» **PROBLEM STATEMENT**
Your output must be a faithful copy of the listing underneath.

★ ★ ★ ★ ★

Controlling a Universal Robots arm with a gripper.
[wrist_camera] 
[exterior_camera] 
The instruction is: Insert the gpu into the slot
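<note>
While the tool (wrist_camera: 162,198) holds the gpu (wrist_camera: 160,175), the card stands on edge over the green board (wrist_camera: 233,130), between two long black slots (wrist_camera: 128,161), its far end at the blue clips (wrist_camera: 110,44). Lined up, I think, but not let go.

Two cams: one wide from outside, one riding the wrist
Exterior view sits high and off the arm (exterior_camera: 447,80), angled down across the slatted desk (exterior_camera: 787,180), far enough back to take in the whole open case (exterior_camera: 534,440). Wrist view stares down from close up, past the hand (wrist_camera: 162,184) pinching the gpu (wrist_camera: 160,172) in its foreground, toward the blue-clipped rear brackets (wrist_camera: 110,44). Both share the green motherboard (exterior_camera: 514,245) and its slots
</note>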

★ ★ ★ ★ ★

» **OUTPUT FOR THIS EXERCISE**
Controlling a Universal Robots arm with a gripper.
[wrist_camera] 
[exterior_camera] 
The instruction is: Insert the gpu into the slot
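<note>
While the tool (wrist_camera: 162,198) holds the gpu (wrist_camera: 160,175), the card stands on edge over the green board (wrist_camera: 233,130), between two long black slots (wrist_camera: 128,161), its far end at the blue clips (wrist_camera: 110,44). Lined up, I think, but not let go.

Two cams: one wide from outside, one riding the wrist
Exterior view sits high and off the arm (exterior_camera: 447,80), angled down across the slatted desk (exterior_camera: 787,180), far enough back to take in the whole open case (exterior_camera: 534,440). Wrist view stares down from close up, past the hand (wrist_camera: 162,184) pinching the gpu (wrist_camera: 160,172) in its foreground, toward the blue-clipped rear brackets (wrist_camera: 110,44). Both share the green motherboard (exterior_camera: 514,245) and its slots
</note>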

Nothing else is part of this answer.